Senior Gen AI Agentic AI Full Stack Lead
Objective:
We are seeking an experienced senior Gen AI/Agentic AI full stack lead to design, develop, and deploy advanced AI solutions using generative AI, agentic AI frameworks, machine learning, and full stack Python development. In this role, you will lead the end-to-end delivery of AI applications, from understanding business requirements and designing scalable solutions to deploying production-ready models. You will work closely with cross-functional teams and leverage cloud platforms such as AWS, Azure, and GCP to deliver innovative, high-quality AI solutions for enterprise clients.
Responsibilities:
- Collaborate with data engineers, data scientists, and business stakeholders to understand the data and the business problems.

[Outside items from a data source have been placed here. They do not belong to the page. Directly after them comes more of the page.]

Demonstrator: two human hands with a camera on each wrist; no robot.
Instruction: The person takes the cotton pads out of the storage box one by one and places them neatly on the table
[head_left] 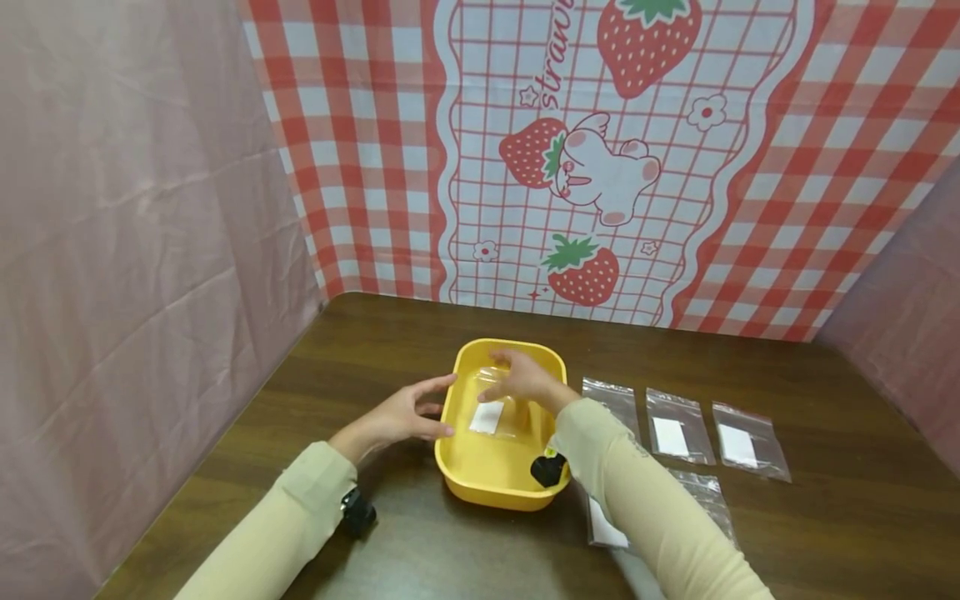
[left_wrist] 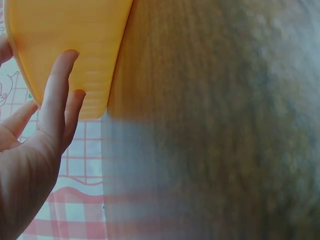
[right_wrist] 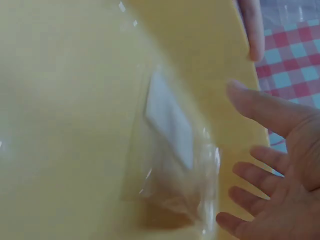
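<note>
A yellow plastic basin stands on the table. Inside it lies a clear zip bag with a white label. My left hand is at the basin's left side, its fingers spread and extended along the outer wall; whether every fingertip touches is hard to tell. My right hand reaches over the right rim into the basin, close to the bag. In the right wrist view its fingers are loosely spread beside the bag, with nothing held between them.
Right of the basin, several clear zip bags with white labels lie on the brown table, among them one bag and another at the far right. My right forearm partly covers the nearer ones. A checked strawberry cloth hangs behind.
</note>
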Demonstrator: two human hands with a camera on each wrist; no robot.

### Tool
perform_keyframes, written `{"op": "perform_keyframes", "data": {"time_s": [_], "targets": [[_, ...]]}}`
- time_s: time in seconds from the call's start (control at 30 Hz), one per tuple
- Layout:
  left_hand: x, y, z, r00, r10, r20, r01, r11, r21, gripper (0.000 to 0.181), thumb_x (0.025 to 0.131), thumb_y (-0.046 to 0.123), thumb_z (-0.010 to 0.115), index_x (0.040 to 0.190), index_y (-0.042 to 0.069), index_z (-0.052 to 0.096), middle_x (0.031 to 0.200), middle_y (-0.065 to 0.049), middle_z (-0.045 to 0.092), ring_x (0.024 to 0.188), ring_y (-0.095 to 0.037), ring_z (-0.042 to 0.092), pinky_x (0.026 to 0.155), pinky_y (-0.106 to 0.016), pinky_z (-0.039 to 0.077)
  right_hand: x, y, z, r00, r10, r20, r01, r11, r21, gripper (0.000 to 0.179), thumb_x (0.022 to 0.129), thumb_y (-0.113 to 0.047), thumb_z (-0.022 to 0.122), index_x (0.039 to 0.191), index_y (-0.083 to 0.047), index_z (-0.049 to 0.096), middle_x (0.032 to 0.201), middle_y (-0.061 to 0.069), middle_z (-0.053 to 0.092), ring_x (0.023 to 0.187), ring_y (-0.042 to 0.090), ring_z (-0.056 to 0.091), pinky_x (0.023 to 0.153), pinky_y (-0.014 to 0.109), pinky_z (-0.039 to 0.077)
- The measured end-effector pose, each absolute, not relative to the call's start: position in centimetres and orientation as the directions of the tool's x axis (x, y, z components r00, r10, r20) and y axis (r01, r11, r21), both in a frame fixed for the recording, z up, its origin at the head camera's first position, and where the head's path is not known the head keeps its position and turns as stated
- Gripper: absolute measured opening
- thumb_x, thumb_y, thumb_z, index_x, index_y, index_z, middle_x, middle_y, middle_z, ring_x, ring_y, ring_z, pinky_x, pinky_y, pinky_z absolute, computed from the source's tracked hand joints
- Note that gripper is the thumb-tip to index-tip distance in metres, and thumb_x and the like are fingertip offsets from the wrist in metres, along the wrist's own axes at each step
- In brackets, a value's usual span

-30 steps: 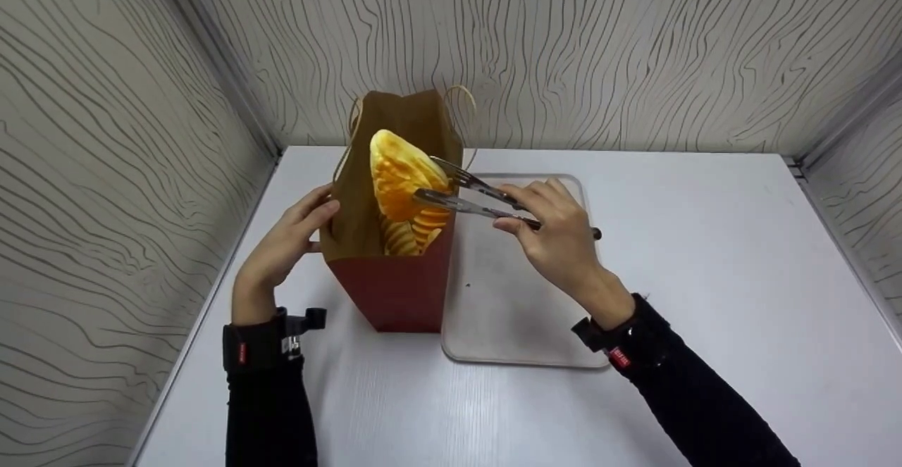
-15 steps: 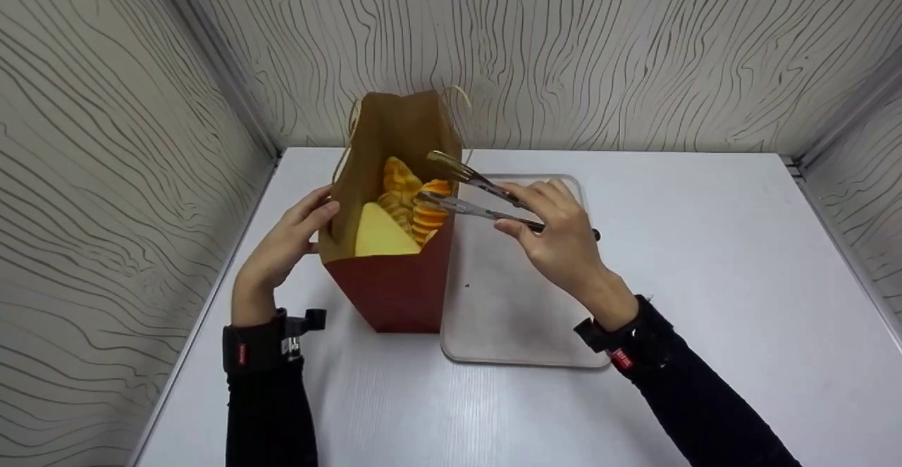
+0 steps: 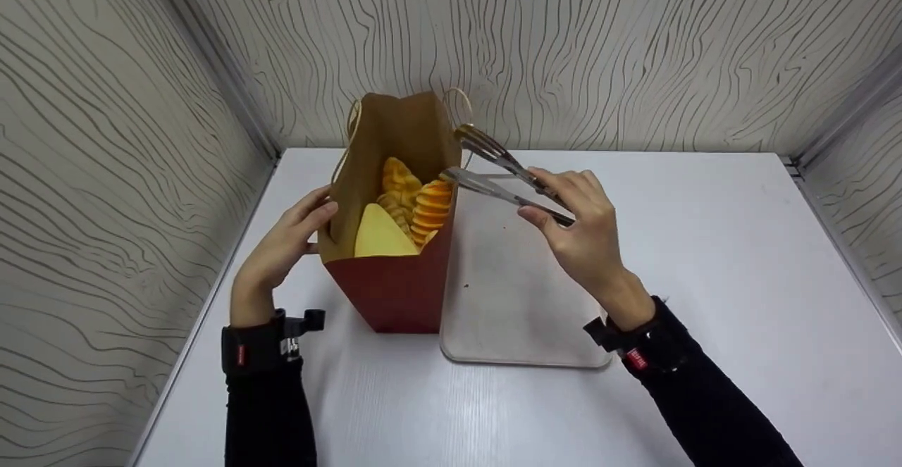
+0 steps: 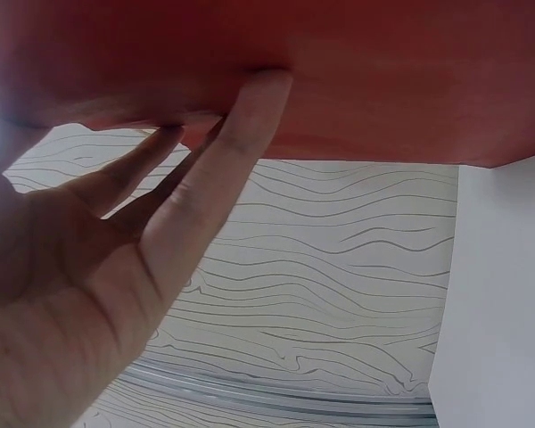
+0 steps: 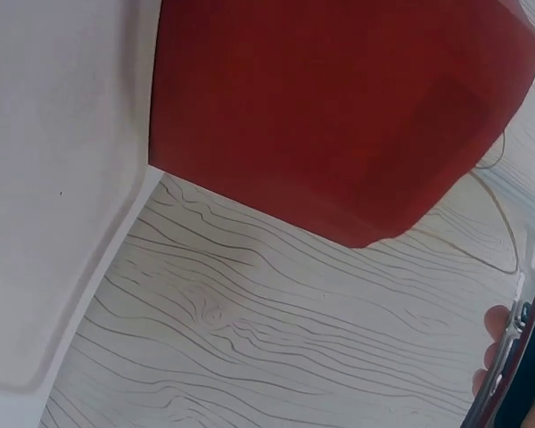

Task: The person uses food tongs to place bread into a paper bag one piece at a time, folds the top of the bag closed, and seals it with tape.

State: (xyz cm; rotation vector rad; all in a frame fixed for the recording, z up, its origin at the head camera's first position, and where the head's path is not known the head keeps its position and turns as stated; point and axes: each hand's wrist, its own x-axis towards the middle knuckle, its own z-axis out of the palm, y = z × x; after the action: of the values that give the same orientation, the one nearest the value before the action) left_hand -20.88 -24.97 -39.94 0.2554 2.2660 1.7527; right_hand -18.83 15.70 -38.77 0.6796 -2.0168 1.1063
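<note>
A red paper bag with a brown inside stands upright and wide at the top. In it lie a pale yellow wedge-shaped piece, an orange ridged bread and a golden-brown twisted bread. My left hand holds the bag's left side by the rim, some fingers against the outer wall in the left wrist view. My right hand grips metal tongs. Their spread tips are at the bag's right rim, with nothing between them. Only part of the tongs shows in the right wrist view.
A pale shallow tray lies on the white table, right beside the bag. String handles rise from the bag's sides. Wood-grain patterned walls stand behind and to the left.
The yellow-orange wedge-shaped piece has dropped from the tongs into the bag, its pale side now up. My right hand has drawn the tongs right, out of the bag. The left hand stays put.
</note>
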Motion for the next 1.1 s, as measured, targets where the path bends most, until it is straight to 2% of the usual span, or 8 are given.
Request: {"op": "perform_keyframes", "data": {"time_s": [0.13,0.33,0.53,0.7,0.9,1.1], "targets": [[-20.9,-25.0,-40.0,-0.952,0.288,-0.105,-0.029,0.255,0.966,0.071,0.110,0.043,0.048,0.166,0.007,0.021,0.166,-0.019,0.028,0.147,-0.037,0.036,0.109,-0.063,0.042,-18.9,16.6,-38.2,-0.582,-0.015,0.813,-0.719,0.476,-0.506,0.051,0.076,0.002,0.089,0.125,-0.002,0.074,0.102,0.012,0.074,0.091,0.028,0.057,0.083,0.028,0.038],[-20.9,-25.1,-40.0,-0.954,0.280,-0.104,-0.030,0.256,0.966,0.071,0.110,0.043,0.047,0.166,0.007,0.022,0.166,-0.019,0.028,0.147,-0.037,0.036,0.109,-0.064,0.041,-19.2,18.3,-37.9,-0.595,0.096,0.798,-0.672,0.484,-0.560,0.052,0.075,0.006,0.088,0.125,-0.001,0.074,0.103,0.015,0.074,0.090,0.026,0.054,0.080,0.027,0.035],[-21.0,-25.2,-40.1,-0.958,0.272,-0.087,-0.019,0.242,0.970,0.070,0.110,0.042,0.048,0.165,0.007,0.024,0.166,-0.018,0.029,0.147,-0.036,0.036,0.112,-0.064,0.037,-20.0,20.2,-38.5,-0.611,0.150,0.778,-0.622,0.518,-0.588,0.051,0.077,0.007,0.086,0.126,0.001,0.073,0.104,0.018,0.073,0.089,0.022,0.050,0.080,0.027,0.034],[-21.1,-25.2,-40.5,-0.969,0.248,-0.023,0.029,0.207,0.978,0.065,0.111,0.037,0.049,0.165,0.010,0.026,0.161,-0.018,0.035,0.143,-0.036,0.040,0.115,-0.059,0.033,-20.3,21.7,-38.9,-0.644,0.179,0.744,-0.569,0.538,-0.622,0.048,0.082,0.003,0.085,0.128,0.000,0.072,0.101,0.020,0.070,0.087,0.017,0.046,0.078,0.027,0.033],[-21.2,-25.2,-40.4,-0.987,0.154,0.054,0.084,0.199,0.976,0.065,0.109,0.035,0.054,0.165,0.017,0.028,0.156,-0.017,0.037,0.141,-0.035,0.042,0.114,-0.060,0.035,-20.4,23.2,-39.2,-0.682,0.222,0.697,-0.491,0.568,-0.661,0.046,0.087,-0.002,0.084,0.130,0.002,0.070,0.106,0.023,0.069,0.089,0.015,0.046,0.079,0.026,0.033],[-21.2,-25.2,-40.1,-0.988,0.107,0.107,0.125,0.177,0.976,0.061,0.109,0.034,0.054,0.164,0.017,0.033,0.154,-0.016,0.042,0.140,-0.034,0.044,0.113,-0.060,0.036,-20.8,25.2,-40.2,-0.698,0.270,0.663,-0.422,0.593,-0.686,0.047,0.090,-0.011,0.084,0.132,0.002,0.069,0.113,0.018,0.065,0.089,0.013,0.046,0.074,0.025,0.036]]}}
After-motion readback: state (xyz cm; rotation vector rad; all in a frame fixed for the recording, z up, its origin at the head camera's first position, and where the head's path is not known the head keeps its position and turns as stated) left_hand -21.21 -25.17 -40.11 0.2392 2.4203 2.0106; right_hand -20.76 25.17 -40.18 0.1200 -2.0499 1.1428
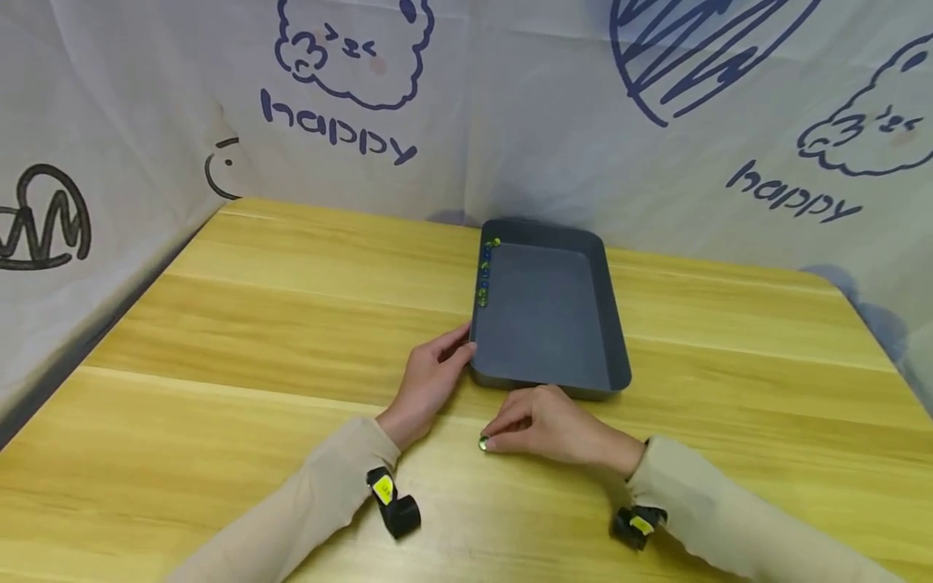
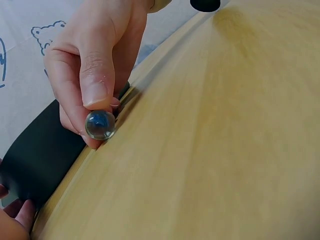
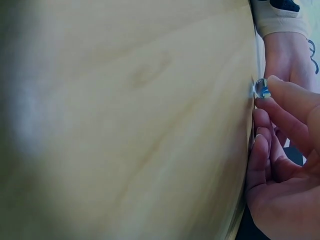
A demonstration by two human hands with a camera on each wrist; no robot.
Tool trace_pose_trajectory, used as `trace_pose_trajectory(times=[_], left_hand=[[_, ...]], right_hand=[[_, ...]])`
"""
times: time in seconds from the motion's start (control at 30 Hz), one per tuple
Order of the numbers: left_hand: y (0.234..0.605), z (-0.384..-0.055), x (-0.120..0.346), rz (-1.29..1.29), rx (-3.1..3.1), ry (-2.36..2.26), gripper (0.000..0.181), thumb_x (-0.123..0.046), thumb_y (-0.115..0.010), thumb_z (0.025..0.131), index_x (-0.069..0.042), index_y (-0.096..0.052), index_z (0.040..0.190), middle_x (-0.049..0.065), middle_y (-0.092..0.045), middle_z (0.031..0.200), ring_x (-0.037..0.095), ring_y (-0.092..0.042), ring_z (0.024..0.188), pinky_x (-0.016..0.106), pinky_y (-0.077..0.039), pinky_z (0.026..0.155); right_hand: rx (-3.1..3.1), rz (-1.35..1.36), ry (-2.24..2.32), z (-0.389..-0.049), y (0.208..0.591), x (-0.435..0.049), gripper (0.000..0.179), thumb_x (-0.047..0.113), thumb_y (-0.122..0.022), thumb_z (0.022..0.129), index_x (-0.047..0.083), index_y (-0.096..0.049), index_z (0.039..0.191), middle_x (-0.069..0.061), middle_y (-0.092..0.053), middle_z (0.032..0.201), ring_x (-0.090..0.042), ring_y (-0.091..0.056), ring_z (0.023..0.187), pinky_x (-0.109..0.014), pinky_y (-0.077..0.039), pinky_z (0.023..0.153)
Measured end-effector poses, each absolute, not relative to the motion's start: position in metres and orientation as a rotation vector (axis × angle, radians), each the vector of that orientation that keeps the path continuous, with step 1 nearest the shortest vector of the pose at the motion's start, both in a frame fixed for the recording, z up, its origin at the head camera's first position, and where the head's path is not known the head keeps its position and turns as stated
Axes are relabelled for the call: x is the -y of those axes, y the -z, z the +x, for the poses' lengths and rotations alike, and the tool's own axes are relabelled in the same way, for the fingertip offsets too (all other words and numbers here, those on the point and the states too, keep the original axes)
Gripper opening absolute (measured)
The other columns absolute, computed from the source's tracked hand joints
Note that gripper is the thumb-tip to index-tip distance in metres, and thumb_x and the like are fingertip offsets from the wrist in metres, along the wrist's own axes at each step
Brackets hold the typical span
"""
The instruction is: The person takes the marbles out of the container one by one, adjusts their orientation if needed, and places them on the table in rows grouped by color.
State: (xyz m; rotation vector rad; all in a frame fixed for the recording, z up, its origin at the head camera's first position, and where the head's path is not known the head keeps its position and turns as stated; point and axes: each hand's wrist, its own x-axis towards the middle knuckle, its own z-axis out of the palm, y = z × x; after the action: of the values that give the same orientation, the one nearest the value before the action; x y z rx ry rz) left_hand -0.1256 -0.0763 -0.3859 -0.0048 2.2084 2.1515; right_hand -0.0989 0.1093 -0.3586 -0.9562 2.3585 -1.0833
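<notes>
Between thumb and forefinger, my right hand [image 1: 557, 425] pinches a clear glass marble [image 2: 100, 125] with a blue swirl inside. This marble is just in front of the dark grey rectangular tray [image 1: 547, 324], close over the table. At the tray's left side near its front corner, my left hand [image 1: 426, 385] holds the wall, thumb at the rim and fingers along the outside. Inside the tray, several green and blue marbles [image 1: 484, 275] lie in a line along the left wall. The left wrist view catches only part of the left fingers [image 2: 25, 215] against the tray's side.
The tray stands on a light wood-grain table [image 1: 291, 324], toward its far edge. White cloth [image 1: 510, 146] with blue drawings and lettering hangs behind the table. A small black wrist camera [image 1: 401, 514] sits on the left sleeve, another [image 1: 630, 526] on the right.
</notes>
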Motion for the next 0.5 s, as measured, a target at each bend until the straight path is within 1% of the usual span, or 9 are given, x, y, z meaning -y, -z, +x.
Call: trace_pose_trajectory(times=[0.17,0.4,0.5], left_hand=[[0.3856,-0.1252,0.0755,-0.016,-2.208,-2.138,0.04,-0.013,-0.059,0.095,-0.005,-0.057,0.134,0.011,-0.056,0.134,0.023,-0.046,0.128,0.037,-0.037,0.106],[0.3823,-0.1265,0.0742,-0.018,-2.205,-2.141,0.04,-0.015,-0.059,0.095,-0.006,-0.057,0.134,0.009,-0.056,0.134,0.021,-0.046,0.128,0.035,-0.037,0.106],[0.3827,-0.1263,0.0746,-0.026,-2.207,-2.136,0.04,-0.013,-0.059,0.095,-0.005,-0.057,0.134,0.01,-0.056,0.134,0.022,-0.046,0.128,0.037,-0.037,0.107]], right_hand=[[-2.327,-0.913,1.076,-0.0992,0.3587,-0.1102,0.016,0.022,-0.075,0.086,0.012,-0.078,0.098,0.012,-0.066,0.085,-0.003,-0.06,0.075,-0.024,-0.052,0.066],[-2.344,-0.896,1.075,-0.1001,0.3565,-0.1113,0.017,0.023,-0.077,0.083,0.012,-0.078,0.097,0.012,-0.063,0.08,-0.004,-0.058,0.072,-0.023,-0.051,0.066],[-2.335,-0.894,1.067,-0.1,0.3561,-0.1118,0.018,0.022,-0.077,0.083,0.011,-0.078,0.098,0.012,-0.062,0.08,-0.004,-0.058,0.073,-0.023,-0.052,0.067]])
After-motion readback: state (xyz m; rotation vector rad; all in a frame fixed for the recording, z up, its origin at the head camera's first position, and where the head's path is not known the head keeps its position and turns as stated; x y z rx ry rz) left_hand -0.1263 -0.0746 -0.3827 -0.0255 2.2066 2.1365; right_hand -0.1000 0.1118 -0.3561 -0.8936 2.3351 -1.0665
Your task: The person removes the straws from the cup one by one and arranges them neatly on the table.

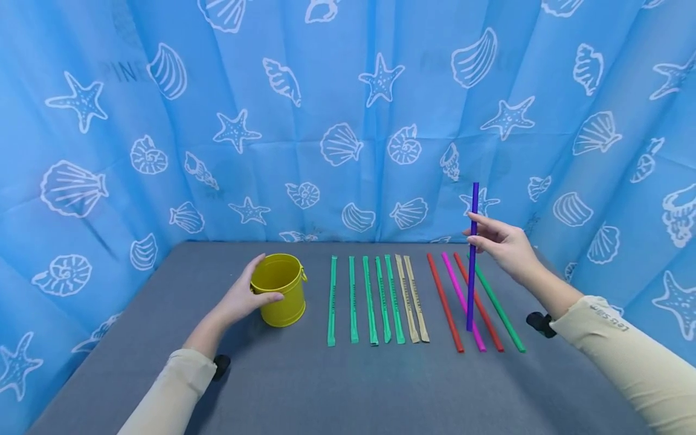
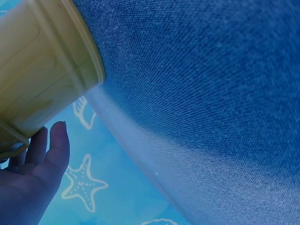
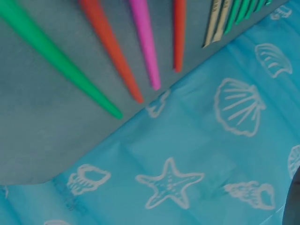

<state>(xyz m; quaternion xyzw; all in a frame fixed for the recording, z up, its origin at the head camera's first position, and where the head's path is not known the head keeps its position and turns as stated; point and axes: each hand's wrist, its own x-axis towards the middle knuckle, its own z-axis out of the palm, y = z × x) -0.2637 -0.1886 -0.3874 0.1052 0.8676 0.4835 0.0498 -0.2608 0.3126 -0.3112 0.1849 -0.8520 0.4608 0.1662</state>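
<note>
My left hand [image 1: 241,295] grips a small yellow metal bucket [image 1: 290,305] around its side, thumb in front and fingers at the far rim. In the left wrist view the bucket [image 2: 42,61] fills the upper left, with the left hand's fingers [image 2: 58,145] beside its handle. My right hand [image 1: 505,248] pinches a purple straw [image 1: 470,290] between thumb and fingertips, holding it nearly upright. Below and around that straw, two red straws [image 1: 446,305], a pink straw [image 1: 480,339] and a green straw [image 1: 500,311] lie on the table. The right wrist view does not show the held straw.
Several green paper-wrapped sticks [image 1: 332,302] and two tan wrapped sticks [image 1: 408,299] lie in a row between bucket and loose straws. A grey cloth covers the table [image 1: 348,393]. Behind it hangs a blue curtain [image 1: 326,121] with white shells and starfish.
</note>
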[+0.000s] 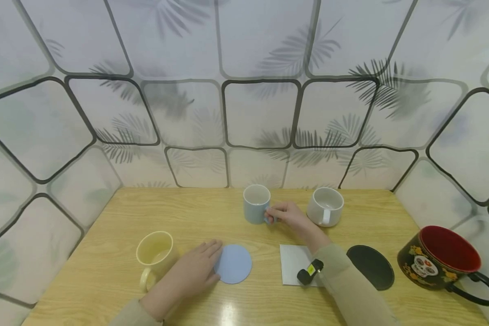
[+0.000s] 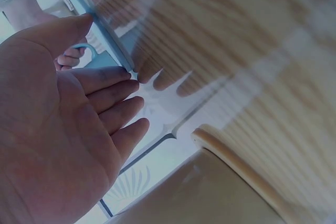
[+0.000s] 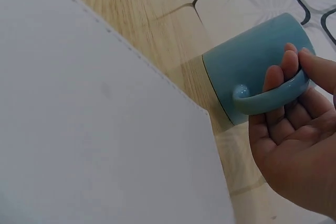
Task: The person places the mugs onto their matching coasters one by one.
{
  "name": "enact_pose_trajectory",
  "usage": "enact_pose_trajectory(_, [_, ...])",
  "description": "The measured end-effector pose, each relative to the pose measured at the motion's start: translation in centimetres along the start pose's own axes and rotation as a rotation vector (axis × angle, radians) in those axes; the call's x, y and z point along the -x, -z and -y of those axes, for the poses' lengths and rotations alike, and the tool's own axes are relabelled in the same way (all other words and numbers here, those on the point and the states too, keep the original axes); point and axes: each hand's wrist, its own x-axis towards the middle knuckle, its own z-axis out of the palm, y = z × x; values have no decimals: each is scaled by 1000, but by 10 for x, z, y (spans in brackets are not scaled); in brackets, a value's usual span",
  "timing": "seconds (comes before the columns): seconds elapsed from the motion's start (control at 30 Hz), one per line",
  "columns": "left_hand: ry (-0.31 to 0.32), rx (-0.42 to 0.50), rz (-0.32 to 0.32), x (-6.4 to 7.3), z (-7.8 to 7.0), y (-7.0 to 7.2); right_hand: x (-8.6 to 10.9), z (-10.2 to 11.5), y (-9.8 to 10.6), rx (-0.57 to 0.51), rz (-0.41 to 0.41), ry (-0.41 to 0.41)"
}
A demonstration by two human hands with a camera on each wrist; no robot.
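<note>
My right hand [image 1: 284,213] holds the handle of a light blue mug [image 1: 255,207], its fingers curled through the loop in the right wrist view. The mug [image 3: 252,61] stands upright near the back of the table. Lower and to the left, my left hand [image 1: 197,265] is beside a round, pale blue coaster [image 1: 233,264]. In the left wrist view its thumb and index fingertip meet the edge of the coaster [image 2: 100,24], and the other fingers are extended. Left of that hand is a yellow mug [image 1: 156,251], its handle toward the front.
A white mug [image 1: 325,207] stands behind my right forearm. That forearm partly covers a white square coaster [image 1: 291,262]; a black round coaster [image 1: 371,267] lies to its right. At the far right is a black skull-patterned mug [image 1: 432,260] with a red inside. Patterned walls [image 1: 261,113] enclose the wooden table [image 1: 118,222].
</note>
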Motion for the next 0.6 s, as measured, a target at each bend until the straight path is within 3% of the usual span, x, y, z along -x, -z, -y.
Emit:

- Proven hands-on Gen AI/Agentic AI and data science with machine learning.
- Strong knowledge of Python.
- Experience deploying Gen AI applications with one of the agent frameworks like Langgraph, Autogen, Crew AI.
- Experience in deploying the Gen AI stack/services provided by various platforms such as AWS, GCP, Azure.
- Experience in generative AI and working with multiple large language models and implementing advanced RAG-based solutions.
- Experience in processing/ingesting unstructured data from PDFs, HTML, image files, audio to text, etc.
- Experience with data gathering, data quality, system architecture, coding best practices.
- Hands-on experience with vector databases such as FAISS, Pinecone, Weaviate, or Azure AI Search.
- Experience with lean/agile development methodologies.
Requirements:
- Bachelor's degree in computer science, engineering, mathematics, statistics, or related field.
- Proficient in Python and common machine learning libraries such as TensorFlow, PyTorch, Scikit-learn, etc.
- Hands-on experience with CI/CD pipelines and DevOps tools like Jenkins, GitHub Actions, or Terraform.
- Proficiency in NoSQL and SQL databases (PostgreSQL, MongoDB, CosmosDB, DynamoDB).
- Experience in Python AI/ML frameworks such as TensorFlow, PyTorch, or LangChain.
- Experience in creating web UI applications, ML models and pipelines, Gen AI and Agentic AI solutions.
- Experience in agentic AI frameworks like Autogen, Crew AI, Semantic Kernel, Langgraph, etc.
- Strong understanding of LLM fine-tuning, local deployment of open source models.
- Proficiency in building RESTful APIs using FastAPI, Flask, or Django.
- Knowledge in model evaluation tools like DeepEval, FMeval, RAGAS, Bedrock model evaluation.
- Experience with perception (e.g. computer vision), time series data (e.g. text analysis).
- Data visualization tools such as Tableau; query languages such as SQL, Hive.
- Good applied statistics skills, such as distributions, statistical testing, regression, etc.